Tabata makes you want to vomit if you don't have at least a moderate level of fitness. Even if it's great conditioning. So here's the problem.
We go on about what's optimal from a raw time perspective, but time slows subjectively when you suffer. So people who don't conceptualize themselves as athletic, they may have insecurities if not outright skepticism, aren't going to last.
You can make a culty cultural glue to get habits to stick (because fitness is all about habits). You can do CrossFit, the social and positive aspects. That encouragement can bring habit and a change of self perception.
But if you're just a self-driven type, and you're dipping your toes in the water, my observations are that whatever is fun (an individual experience) is what you'll be creating a habit with, and time foes quickly. So explore a brunch of things until you encounter fun. Tennis, running club, weightlifting club. Etc.
So my point is that fitness is a problem around how people experience exercise and training, instead of what's optimal in a paper or in terms what's efficient in terms of time.
Was this prematurely dismissive? Maybe, I'm going by the comments.
this is true. at some point i was so unfit that i probably was going to die if i continued eating and being as sedentary as i was. a single game of soccer changed my life. it was fun to chase a ball around and i got addicted to this "after glow" effect.

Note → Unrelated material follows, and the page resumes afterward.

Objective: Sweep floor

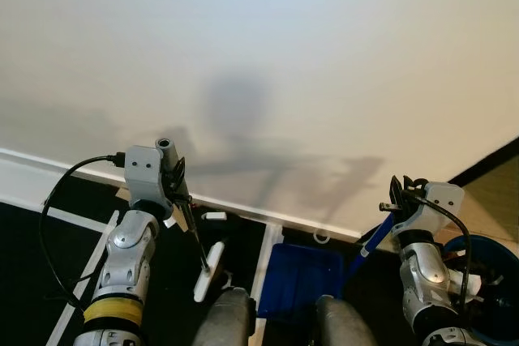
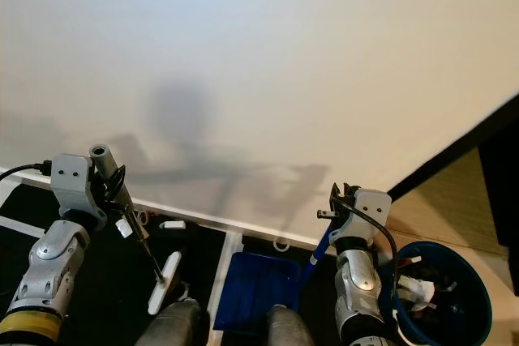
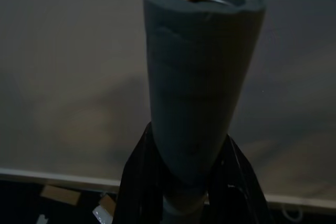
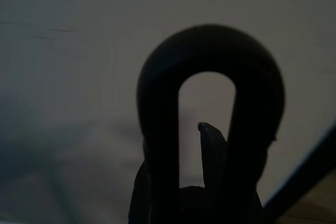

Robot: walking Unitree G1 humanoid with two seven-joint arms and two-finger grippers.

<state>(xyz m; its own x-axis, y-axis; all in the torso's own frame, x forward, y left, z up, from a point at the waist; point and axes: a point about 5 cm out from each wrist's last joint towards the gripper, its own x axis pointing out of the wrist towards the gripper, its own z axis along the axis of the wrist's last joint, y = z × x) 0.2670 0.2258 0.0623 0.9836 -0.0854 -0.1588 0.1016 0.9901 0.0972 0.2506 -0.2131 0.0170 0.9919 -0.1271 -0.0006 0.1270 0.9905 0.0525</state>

> So people who don't conceptualize themselves as athletic, they may have insecurities if not outright skepticism, aren't going to last
I have always been thin and tried to start workouts on my own several times over many years, and never could do it, mostly because I didn't know what I was doing. Hiring a personal trainer, if you can afford it, is a great way to get over this hump. I quit after a couple of years and workout on my own now, but couldn't have done it without the trainer.